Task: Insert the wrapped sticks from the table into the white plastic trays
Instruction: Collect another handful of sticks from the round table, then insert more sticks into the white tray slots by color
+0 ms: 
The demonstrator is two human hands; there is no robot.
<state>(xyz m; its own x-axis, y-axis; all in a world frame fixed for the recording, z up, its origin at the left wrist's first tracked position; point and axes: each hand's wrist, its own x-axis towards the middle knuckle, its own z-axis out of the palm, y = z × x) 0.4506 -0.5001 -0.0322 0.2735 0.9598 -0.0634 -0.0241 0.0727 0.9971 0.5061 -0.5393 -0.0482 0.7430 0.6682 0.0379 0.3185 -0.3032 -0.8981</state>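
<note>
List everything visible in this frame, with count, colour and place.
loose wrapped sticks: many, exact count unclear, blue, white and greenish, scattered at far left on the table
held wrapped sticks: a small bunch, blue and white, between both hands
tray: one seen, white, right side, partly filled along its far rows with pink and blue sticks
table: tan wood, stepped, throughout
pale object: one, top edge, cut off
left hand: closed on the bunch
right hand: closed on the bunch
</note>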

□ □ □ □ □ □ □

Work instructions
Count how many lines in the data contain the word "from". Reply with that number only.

Task output
2